Counselors from the Israel Trauma Coalition in Pittsburgh with Dani Dayan, Consul General of Israel in New York

Helping Pittsburgh Recover with Expertise from Israel: The Jewish Agency for Israel and Partners Send Grief Counselors to the Steel City

Immediately following the attack at Pittsburgh’s Tree of Life Synagogue, The Jewish Agency for Israel partnered with the Israeli Ministry of Foreign Affairs and The Jewish Federation of Greater Pittsburgh to dispatch a mission of five post-trauma and grief specialists from the Israel Trauma Coalition (ITC). 

The specialists landed in Pittsburgh within 48 hours of the attack for a five-day trip. They advised local leaders on best practices to help their constituents endure and recover from the trauma, as well as provide the leaders with tools to manage their own anxiety.
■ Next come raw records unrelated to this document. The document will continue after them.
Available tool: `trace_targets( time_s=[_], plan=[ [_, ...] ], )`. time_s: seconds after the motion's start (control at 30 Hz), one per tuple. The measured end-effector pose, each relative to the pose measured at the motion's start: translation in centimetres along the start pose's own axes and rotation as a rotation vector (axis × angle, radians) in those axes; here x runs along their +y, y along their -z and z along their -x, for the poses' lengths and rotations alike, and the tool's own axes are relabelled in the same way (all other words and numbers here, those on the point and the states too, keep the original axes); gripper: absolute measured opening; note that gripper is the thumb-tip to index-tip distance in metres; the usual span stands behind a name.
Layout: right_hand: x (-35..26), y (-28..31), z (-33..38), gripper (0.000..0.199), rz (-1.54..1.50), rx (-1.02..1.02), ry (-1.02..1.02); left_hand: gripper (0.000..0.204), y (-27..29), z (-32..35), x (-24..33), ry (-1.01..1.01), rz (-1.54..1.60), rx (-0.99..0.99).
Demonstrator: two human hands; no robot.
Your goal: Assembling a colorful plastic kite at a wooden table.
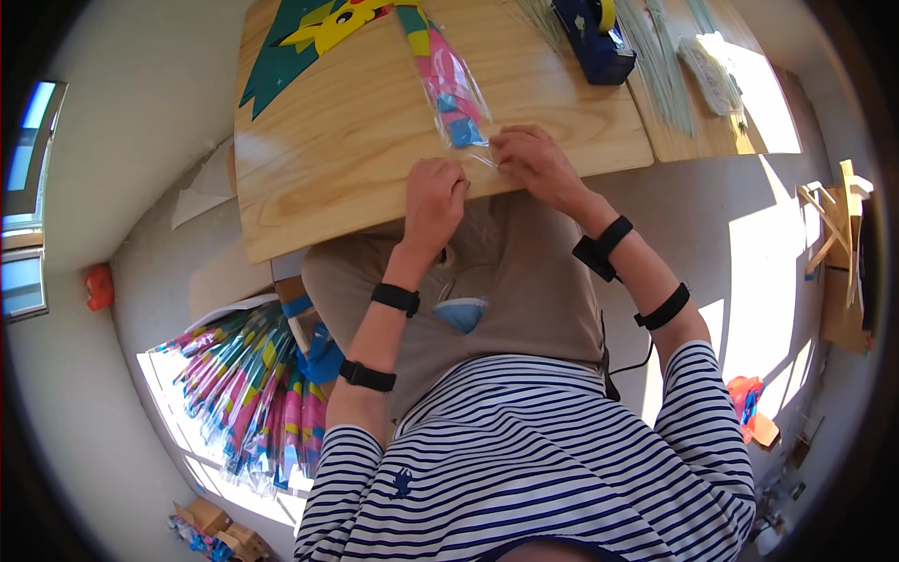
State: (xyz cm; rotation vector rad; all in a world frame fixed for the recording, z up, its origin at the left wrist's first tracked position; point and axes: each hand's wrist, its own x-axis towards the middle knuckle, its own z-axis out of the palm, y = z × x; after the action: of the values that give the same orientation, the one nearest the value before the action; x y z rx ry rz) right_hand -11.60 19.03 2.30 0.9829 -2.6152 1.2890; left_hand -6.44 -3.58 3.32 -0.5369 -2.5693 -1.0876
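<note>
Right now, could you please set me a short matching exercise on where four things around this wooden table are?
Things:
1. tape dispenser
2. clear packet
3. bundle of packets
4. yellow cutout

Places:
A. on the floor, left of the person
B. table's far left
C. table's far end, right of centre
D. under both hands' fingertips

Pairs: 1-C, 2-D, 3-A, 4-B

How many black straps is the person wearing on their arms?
4. Two on the left forearm: one at the wrist, one higher up. Two on the right forearm: one at the wrist, one nearer the elbow. Sleeves may hide more.
</note>
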Motion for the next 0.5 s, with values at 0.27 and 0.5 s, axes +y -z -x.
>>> trace_targets(
  time_s=[0.27, 0.5],
  plan=[
    [-0.6, -1.5, -1.0, 0.01, 0.145, 0.154, 0.01, 0.01, -0.8, 0.5, 0.1, 0.063, 0.01, 0.104],
    [-1.4, -2.5, -1.3, 0.014, 0.349, 0.16, -0.042, 0.026, -0.2, 1.3, 1.0, 0.115, -0.114, 0.155]
  ],
)
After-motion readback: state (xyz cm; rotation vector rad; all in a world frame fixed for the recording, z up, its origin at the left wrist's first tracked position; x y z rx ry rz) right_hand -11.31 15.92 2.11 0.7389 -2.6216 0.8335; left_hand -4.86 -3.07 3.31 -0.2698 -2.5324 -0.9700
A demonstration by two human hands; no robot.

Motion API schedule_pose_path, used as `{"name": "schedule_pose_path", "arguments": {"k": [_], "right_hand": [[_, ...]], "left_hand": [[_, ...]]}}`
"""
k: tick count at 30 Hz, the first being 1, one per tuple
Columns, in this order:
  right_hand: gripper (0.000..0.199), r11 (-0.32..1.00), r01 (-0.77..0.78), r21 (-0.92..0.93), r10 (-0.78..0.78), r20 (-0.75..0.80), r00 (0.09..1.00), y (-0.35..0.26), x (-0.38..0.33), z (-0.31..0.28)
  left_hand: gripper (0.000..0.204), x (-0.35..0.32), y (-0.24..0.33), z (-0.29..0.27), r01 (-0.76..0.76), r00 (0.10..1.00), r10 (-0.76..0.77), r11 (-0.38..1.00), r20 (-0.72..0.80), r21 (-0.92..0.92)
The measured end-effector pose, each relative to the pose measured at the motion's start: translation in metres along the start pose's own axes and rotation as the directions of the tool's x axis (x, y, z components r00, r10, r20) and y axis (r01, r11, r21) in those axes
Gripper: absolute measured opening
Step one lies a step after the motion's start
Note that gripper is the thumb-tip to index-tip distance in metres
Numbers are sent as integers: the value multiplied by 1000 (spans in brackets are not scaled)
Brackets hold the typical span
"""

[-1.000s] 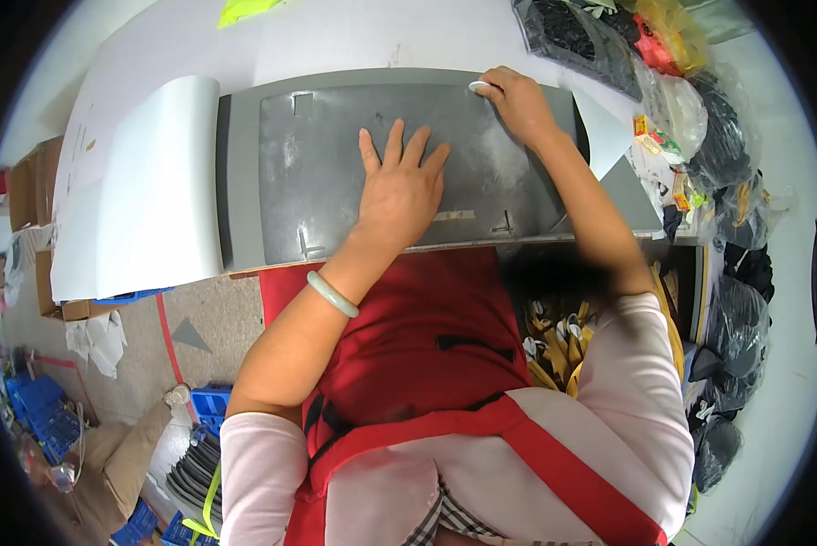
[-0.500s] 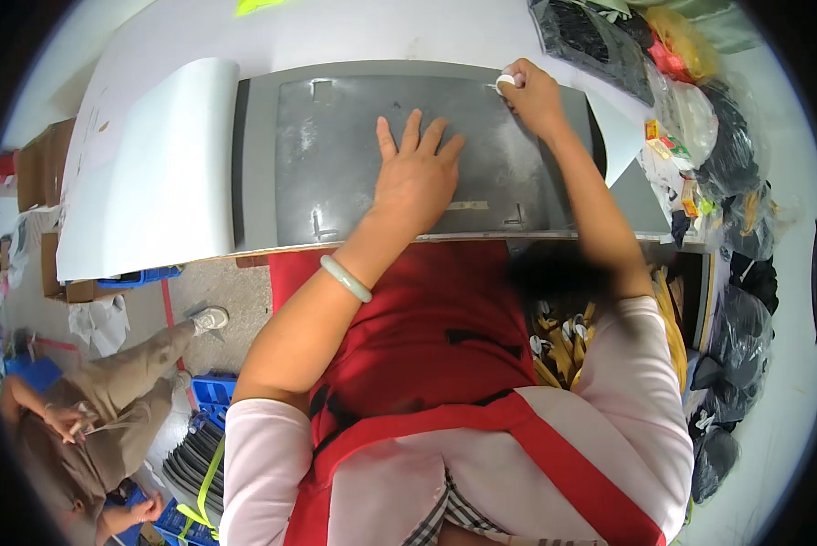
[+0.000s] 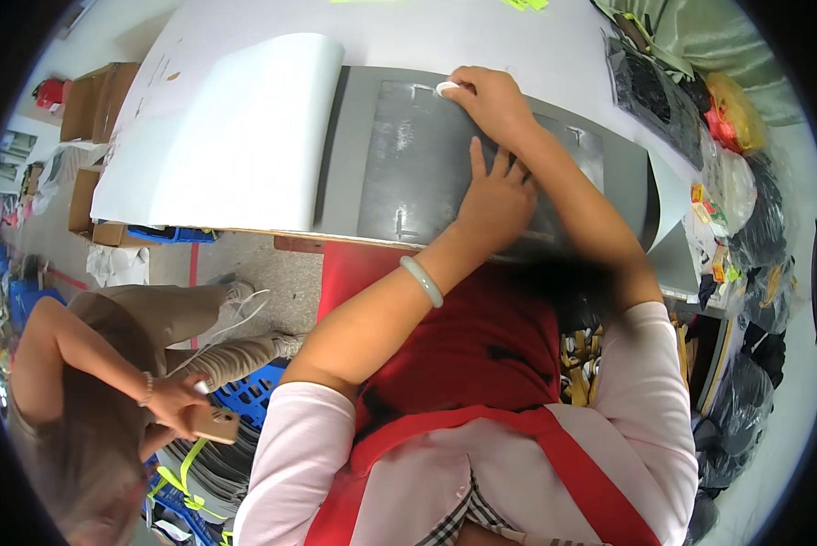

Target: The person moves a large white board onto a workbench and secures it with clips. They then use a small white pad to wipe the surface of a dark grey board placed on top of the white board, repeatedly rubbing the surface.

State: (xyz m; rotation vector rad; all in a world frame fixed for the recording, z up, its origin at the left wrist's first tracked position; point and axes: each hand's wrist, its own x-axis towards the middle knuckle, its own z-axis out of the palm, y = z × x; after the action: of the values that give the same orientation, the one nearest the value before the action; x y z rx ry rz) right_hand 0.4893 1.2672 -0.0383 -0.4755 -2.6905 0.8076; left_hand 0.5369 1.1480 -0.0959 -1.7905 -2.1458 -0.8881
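A dark grey template point(image 3: 418, 155) with small cut-outs lies on a lighter grey sheet of material point(image 3: 343, 173) on the table. White smears show on the template, mostly around the cut-outs. My left hand point(image 3: 499, 205) rests on its near part with the fingers spread, partly behind my right forearm. At the far edge, my right hand point(image 3: 495, 100) pinches a round white piece of tailor's chalk point(image 3: 446, 88) near the far-left cut-out. The template's right part is partly hidden by my right arm.
A large white sheet point(image 3: 236, 136) curls over the material's left side. Black plastic bags point(image 3: 759, 214) and small boxes line the right. A co-worker point(image 3: 90, 391) at the lower left holds a phone point(image 3: 214, 424), near blue crates point(image 3: 249, 396). Cardboard boxes point(image 3: 99, 100) stand at the far left.
My right hand has moved left along the template's far edge with the chalk, from right corner to far-left cut-out. My left hand stays on the template. The view has shifted; the co-worker appears nearer.
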Motion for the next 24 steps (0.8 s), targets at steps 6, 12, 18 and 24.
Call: {"name": "schedule_pose_path", "arguments": {"k": [6, 12, 18, 24], "right_hand": [[23, 981, 135, -138, -139, -17, 990, -4, 29, 25], [20, 947, 246, -208, -248, 15, 969, -4, 35, 33], [20, 868, 203, -453, -182, 89, 979, -12, 41, 33], [15, 935, -245, 257, 229, 88, 969, -13, 33, 27]], "left_hand": [[42, -1, -2, 1, -32, 999, 32, 999, 14, 15], [50, -1, -2, -5, -31, 999, 29, 999, 44, 35], [52, -2, -5, -2, -36, 999, 36, 999, 21, -13], [50, -2, -3, 0, 7, 996, -6, 1000, 91, -12]]}}
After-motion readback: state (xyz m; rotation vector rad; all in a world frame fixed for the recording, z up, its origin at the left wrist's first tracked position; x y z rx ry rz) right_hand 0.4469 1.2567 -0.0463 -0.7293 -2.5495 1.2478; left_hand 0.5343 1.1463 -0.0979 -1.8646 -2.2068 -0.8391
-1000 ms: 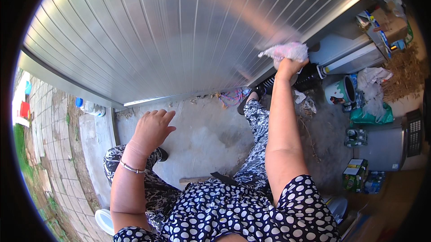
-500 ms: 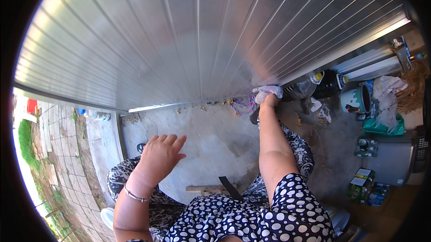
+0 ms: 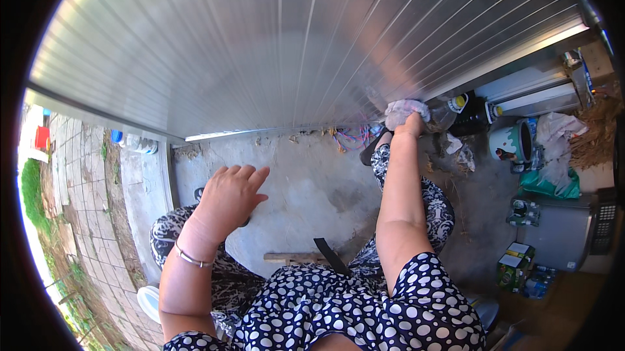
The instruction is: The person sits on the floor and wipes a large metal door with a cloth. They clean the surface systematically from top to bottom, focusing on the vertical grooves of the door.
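Observation:
A pale pinkish cloth [image 3: 402, 113] is bunched in my right hand [image 3: 412, 124], which presses it against the lower right part of a silvery ribbed metal panel [image 3: 286, 45]. My right arm is stretched forward. My left hand [image 3: 232, 196] hovers over my left knee, holding nothing, with its fingers loosely apart and a bracelet on the wrist. Beneath the panel's lower edge, pink and blue cords [image 3: 355, 139] lie in a tangle on the concrete floor [image 3: 293, 188], near my right foot.
Large bottles with yellow caps [image 3: 459, 102] stand just right of the cloth. Beyond them are a teal-and-white bucket [image 3: 511, 141], plastic bags [image 3: 553, 136] and drink packs [image 3: 521, 263]. A low wooden stool [image 3: 283, 258] is under me. Brick paving [image 3: 91, 208] runs along the left.
My right hand has slid the cloth a little to the right and up along the panel. My left hand has risen slightly. The view has shifted a little.

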Demonstrator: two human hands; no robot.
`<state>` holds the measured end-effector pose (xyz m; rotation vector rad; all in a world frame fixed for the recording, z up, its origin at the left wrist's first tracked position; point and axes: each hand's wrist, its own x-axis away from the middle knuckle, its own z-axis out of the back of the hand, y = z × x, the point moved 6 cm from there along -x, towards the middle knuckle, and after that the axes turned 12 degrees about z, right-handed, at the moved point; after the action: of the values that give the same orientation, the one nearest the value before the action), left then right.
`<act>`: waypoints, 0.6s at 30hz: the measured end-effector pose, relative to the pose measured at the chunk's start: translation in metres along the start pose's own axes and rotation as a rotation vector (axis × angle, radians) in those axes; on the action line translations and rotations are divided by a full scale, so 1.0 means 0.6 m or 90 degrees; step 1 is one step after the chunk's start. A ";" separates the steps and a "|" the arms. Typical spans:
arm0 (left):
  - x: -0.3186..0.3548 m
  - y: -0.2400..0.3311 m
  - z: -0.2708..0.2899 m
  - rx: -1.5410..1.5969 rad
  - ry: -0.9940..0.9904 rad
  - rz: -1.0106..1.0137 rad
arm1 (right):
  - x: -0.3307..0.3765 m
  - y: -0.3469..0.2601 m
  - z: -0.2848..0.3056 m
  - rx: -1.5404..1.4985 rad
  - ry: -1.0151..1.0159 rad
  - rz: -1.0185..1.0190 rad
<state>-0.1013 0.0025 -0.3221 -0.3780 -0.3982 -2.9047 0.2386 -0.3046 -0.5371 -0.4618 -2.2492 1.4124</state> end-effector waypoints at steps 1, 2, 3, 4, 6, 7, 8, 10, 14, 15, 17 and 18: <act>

The group also began to develop a long-term healing plan for the community which will guide The Jewish Agency on ways to provide ongoing assistance.

In a report she wrote on Thursday summarizing the team’s accomplishments, Talia Levanon, CEO of the Israel Trauma Coalition, said that when they first arrived, they “found people with a great deal of bravery and a great deal of pain, who were exerting great effort into organizing and taking action, yet the attack had been so recent it felt like it was still ongoing. In those early meetings, when we gave people a distress scale of 0 to 10, most said they were at 11. Now, they are typically at around 6. This reflects the natural recovery process, but it also helps that they have people like us coming from outside and validating their pain.”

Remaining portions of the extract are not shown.